High salt in diet may worsen multiple sclerosis symptoms

It leads to greater risk of neurological deterioration

By Jyotsna Singh
Published: Sunday 31 August 2014

imageA study published in British Medical Journal shows a linkage between higher consumption of salt and multiple sclerosis (MS). Earlier researches had indicated the connection, but the new study gives a more concrete analysis.

Multiple sclerosis is a disease in which the insulating covers of nerve cells in the brain and spinal cord are damaged, disrupting the ability of parts of the nervous system to communicate. Led by Mauricio F Farez of Department of Neurology, Raúl Carrea Institute for Neurological Research, Argentina, the researchers have recommended further investigation to prove beyond doubt the link between salt and MS.  

The researchers assessed the blood and urine samples of 70 people with the relapsing-remitting form of MS to check for levels of salt; a marker of inflammatory activity called creatinine; and vitamin D, low levels of which have been linked to the disease.

Their urine samples were analysed on three separate occasions over a period of nine months to monitor changes in dietary salt intake. Their neurological health was then tracked for two years, between 2010 and 2012. 

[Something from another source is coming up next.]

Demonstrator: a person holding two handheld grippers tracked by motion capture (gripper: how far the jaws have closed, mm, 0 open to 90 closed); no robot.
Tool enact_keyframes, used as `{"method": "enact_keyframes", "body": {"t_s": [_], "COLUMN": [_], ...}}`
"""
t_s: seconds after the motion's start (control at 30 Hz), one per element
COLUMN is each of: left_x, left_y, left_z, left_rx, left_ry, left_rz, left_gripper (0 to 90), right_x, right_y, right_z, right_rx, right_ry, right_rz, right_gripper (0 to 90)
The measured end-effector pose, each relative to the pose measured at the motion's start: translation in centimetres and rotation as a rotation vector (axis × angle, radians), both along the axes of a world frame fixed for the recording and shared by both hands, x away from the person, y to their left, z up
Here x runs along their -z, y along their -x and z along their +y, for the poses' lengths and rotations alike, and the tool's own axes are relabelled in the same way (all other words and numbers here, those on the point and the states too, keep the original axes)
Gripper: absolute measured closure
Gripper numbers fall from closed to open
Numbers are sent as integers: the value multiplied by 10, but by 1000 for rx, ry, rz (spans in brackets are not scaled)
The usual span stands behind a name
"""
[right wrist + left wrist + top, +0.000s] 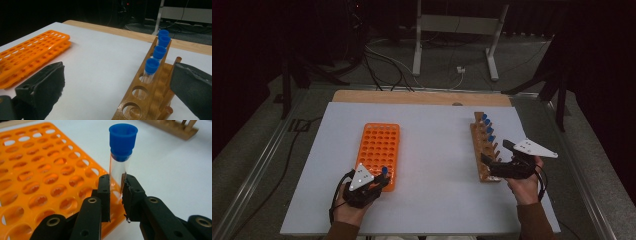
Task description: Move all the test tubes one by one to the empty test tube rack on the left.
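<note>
A clear plastic test tube with a blue screw cap is pinched between the pads of the left gripper, the grip being taken on the lower part of the glassy barrel while the cap stands free above. The tube's long axis is held close to upright, tilted only slightly. In the high view the left gripper is seen at the near right corner of the flat orange plastic tube rack with many round holes, which lies on the white worktop.

The relation on which the coming move appears to turn is the one between the tube's hidden lower end and the holes of the orange rack: the tube is placed directly over the rack's near edge, so the target lies straight below along the tube's own axis. Whether the tip has already entered a hole cannot be told, as it is covered by the jaws.

The right gripper is spread wide, nothing being held between its black padded jaws. It is set just beside the near end of the brown wooden test-tube rack, in which four more blue-capped tubes stand upright. The left hand is plainly the nearer one to the orange rack, the right being well apart from it.
</note>
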State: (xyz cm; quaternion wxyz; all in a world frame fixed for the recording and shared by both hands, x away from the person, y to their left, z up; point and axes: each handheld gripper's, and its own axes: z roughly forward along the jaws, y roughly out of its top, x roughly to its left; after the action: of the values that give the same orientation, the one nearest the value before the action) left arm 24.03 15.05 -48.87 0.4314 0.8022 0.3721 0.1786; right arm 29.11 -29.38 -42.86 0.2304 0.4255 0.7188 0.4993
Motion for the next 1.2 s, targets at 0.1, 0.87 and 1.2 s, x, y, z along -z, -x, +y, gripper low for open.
{"method": "enact_keyframes", "body": {"t_s": [0.1,0.87,1.2], "left_x": [1,-17,-28], "left_y": [0,-2,-1], "left_z": [-3,17,29], "left_rx": [0,45,-52], "left_ry": [-20,189,214], "left_rz": [2,-70,-158], "left_gripper": [785,365,160], "right_x": [1,7,7], "right_y": [0,-4,-4], "right_z": [1,2,3], "right_rx": [-3,-4,-4], "right_ry": [4,12,8], "right_rz": [0,19,17], "right_gripper": [0,0,0]}}
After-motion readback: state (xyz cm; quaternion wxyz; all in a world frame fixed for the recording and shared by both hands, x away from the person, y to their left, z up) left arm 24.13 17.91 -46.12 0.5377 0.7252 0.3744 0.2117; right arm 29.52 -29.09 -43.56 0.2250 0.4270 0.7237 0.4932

For comparison, urinary salt levels were measured in a second group of 52 people with the same type of MS between June and July 2013.

For both the groups, salt intake ranged from less than 2 g (low), 2-4.8 g (moderate) to 4.8 g or more (high) per day. After taking account of influential factors like smoking, age, gender, length of time after diagnosis, weight, treatment and circulating vitamin D, the analysis indicated a link between levels of dietary salt and worsening symptoms.

It was found that people on moderate to high intake in the first group had around three more episodes of worsening symptoms of MS as compared to those consuming low salt. People in the first group were almost four times as likely to have these episodes.

X-rays and scans of the subjects also showed that their disease had progressed further. Those whose dietary salt intake was high were almost 3.5 times as likely to have further progression.

The authors, however, pointed out that this is an observational study, and hence no definitive conclusions about cause and effect can be drawn.

But high salt intake is implicated in various aspects of poor health, they say. The study suggests further research into whether dietary salt reduction could ease MS symptoms or slow the progression of the disease.